#### AIM OF THE TASK
Starting at the line that contains "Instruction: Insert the" and ending at the line that contains "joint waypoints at", the lines below are to be given again exactly, with nothing added.

#### Data items
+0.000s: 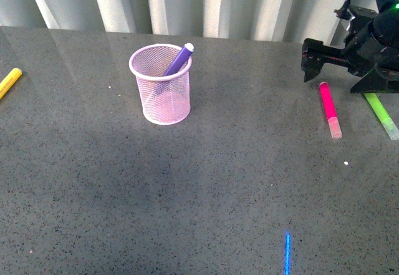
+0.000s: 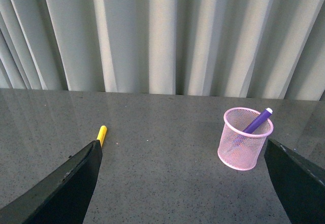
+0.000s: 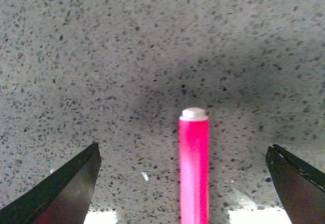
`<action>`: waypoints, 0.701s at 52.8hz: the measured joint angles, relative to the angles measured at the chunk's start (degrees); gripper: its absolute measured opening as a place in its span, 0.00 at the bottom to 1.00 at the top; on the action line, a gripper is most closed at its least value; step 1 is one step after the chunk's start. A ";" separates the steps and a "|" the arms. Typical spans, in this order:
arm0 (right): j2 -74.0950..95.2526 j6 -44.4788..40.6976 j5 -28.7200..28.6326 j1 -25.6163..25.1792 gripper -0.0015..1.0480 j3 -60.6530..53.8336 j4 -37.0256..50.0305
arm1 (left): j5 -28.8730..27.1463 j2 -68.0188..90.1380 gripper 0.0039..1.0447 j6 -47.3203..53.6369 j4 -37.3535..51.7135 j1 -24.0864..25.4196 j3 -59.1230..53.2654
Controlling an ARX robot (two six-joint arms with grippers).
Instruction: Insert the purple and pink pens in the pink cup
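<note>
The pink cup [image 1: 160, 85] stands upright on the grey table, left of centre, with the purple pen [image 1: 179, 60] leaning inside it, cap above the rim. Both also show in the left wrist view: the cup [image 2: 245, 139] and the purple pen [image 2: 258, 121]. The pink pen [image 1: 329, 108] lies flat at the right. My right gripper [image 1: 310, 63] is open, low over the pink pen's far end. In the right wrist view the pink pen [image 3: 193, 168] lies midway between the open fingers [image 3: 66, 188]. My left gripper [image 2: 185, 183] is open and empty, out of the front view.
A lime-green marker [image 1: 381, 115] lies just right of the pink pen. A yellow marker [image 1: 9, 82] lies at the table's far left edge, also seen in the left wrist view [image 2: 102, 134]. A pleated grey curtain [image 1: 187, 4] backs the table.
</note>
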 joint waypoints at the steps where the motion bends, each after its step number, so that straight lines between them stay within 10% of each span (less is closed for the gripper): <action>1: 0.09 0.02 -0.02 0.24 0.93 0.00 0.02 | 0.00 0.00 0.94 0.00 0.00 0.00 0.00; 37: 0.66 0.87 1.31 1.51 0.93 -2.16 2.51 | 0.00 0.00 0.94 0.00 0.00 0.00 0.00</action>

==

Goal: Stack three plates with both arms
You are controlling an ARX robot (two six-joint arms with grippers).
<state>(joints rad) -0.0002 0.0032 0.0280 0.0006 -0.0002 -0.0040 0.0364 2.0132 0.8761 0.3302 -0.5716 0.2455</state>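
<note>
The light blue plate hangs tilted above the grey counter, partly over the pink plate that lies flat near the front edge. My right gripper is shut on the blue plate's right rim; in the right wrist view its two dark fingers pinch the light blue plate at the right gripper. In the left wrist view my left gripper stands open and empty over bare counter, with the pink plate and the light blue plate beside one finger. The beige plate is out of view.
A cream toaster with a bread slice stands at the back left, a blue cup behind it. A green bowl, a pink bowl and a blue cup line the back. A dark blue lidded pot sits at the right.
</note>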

#### TASK RESPONSE
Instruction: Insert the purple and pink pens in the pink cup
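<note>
The pink cup [image 1: 160, 85] stands upright on the grey table, left of centre, with the purple pen [image 1: 179, 60] leaning inside it, cap above the rim. Both also show in the left wrist view: the cup [image 2: 245, 139] and the purple pen [image 2: 258, 121]. The pink pen [image 1: 329, 108] lies flat at the right. My right gripper [image 1: 310, 63] is open, low over the pink pen's far end. In the right wrist view the pink pen [image 3: 193, 168] lies midway between the open fingers [image 3: 66, 188]. My left gripper [image 2: 185, 183] is open and empty, out of the front view.
A lime-green marker [image 1: 381, 115] lies just right of the pink pen. A yellow marker [image 1: 9, 82] lies at the table's far left edge, also seen in the left wrist view [image 2: 102, 134]. A pleated grey curtain [image 1: 187, 4] backs the table.
</note>
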 joint waypoints at the steps where the motion bends, each after its step number, so that straight lines between them stay within 10% of each span (less is closed for the gripper): <action>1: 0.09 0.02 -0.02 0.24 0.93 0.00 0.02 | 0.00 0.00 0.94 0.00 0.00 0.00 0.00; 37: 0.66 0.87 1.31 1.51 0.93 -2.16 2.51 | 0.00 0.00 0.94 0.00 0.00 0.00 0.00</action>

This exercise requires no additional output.